In vitro enhancement of early-stage embryos with co-culture.

Over the years, a great deal of effort has been made to maintain the viability of mammalian embryos once they have been removed from the female's uterus. Early embryo research studies used the simplest of medium (eg, physiological saline) in an effort to maintain embryo homeostasis in vitro, but little progress on embryo viability was made.
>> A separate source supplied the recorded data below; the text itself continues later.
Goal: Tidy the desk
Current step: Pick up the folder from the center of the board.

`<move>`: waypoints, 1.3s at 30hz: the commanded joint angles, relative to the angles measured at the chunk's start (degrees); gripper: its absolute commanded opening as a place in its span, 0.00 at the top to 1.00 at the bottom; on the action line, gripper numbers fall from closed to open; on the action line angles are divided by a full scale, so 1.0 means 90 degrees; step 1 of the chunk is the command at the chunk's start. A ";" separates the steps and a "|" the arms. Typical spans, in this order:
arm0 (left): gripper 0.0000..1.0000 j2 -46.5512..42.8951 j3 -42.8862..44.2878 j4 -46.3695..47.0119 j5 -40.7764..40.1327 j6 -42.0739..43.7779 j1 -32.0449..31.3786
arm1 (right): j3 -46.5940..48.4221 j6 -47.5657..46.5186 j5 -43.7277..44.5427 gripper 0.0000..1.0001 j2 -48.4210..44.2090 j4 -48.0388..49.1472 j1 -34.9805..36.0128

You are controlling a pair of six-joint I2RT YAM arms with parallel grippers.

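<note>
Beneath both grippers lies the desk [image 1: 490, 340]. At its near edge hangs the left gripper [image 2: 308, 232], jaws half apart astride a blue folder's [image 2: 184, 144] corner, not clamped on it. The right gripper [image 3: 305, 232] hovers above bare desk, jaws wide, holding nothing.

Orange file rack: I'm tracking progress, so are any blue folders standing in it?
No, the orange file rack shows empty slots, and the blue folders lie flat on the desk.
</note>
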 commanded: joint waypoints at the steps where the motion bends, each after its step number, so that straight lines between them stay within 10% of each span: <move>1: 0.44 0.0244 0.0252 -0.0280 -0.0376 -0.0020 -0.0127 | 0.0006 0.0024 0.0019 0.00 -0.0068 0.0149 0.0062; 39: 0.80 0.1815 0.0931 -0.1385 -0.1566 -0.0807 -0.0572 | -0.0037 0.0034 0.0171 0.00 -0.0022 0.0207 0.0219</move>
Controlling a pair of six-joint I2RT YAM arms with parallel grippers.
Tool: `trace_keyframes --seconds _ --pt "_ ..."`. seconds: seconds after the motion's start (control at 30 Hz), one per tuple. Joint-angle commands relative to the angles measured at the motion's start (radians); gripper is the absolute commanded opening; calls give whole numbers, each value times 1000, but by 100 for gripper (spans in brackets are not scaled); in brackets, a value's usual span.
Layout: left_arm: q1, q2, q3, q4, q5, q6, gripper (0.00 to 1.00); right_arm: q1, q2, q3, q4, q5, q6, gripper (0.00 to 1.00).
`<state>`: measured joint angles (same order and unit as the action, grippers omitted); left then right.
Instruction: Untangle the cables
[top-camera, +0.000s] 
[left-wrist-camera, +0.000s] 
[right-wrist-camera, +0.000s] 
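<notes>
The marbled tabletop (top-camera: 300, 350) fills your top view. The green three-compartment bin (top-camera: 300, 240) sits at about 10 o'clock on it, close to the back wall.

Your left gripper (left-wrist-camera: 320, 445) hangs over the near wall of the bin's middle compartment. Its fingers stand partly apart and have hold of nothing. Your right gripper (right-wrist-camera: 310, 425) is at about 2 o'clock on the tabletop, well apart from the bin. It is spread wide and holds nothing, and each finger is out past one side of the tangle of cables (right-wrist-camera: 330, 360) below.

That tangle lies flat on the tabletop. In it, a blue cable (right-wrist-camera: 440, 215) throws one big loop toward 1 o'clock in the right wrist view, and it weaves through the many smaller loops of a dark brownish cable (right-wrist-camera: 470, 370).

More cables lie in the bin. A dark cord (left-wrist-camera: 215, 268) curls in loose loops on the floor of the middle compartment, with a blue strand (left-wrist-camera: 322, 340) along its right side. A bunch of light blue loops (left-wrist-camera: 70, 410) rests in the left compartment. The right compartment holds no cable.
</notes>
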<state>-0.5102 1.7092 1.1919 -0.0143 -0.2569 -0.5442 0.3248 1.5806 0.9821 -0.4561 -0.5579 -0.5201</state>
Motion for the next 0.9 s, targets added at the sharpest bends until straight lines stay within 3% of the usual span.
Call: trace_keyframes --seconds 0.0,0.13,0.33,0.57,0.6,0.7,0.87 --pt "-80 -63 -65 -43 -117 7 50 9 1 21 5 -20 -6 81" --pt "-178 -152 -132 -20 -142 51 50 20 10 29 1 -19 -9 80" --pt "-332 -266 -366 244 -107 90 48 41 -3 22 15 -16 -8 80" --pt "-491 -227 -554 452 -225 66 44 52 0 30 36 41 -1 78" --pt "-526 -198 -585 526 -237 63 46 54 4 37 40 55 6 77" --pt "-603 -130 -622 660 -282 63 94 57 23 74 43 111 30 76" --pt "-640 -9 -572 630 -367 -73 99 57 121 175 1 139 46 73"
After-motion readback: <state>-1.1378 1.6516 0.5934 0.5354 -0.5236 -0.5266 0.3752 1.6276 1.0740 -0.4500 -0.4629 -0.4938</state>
The addition of heat-treated serum, buffers, and essential amino acids to culture media have shown evidence that improvements could be made in culturing mammalian embryos in vitro; however, it has become clearly evident that this was not going to be a simple task. In recent years, the most notable progress made in this research area has been made with the use of "helper" cells to co-culture early-stage embryos to hatched blastocysts. This article reviews the classic works that have contributed to the development of embryo culture systems that are now used in genetic engineering research and commercial embryo transplant units in the livestock industry. The development of trophoblastic vesicle culture methods and uterine cell co-culture systems were basic contributors to the development of the mammalian embryo co-culture systems as we know them today. Recent studies with follicular granulosa cells and oviduct epithelial cells have added much to our understanding of embryo development in vitro. Novel co-culture systems, such as culturing mammalian embryos in the amnion of a developing chick embryo, certainly offer encouragement that research efforts should continue until an optimal culture system is developed for each mammalian species. The potential uses of embryo culture systems for both humans and animals have yet to be fully understood.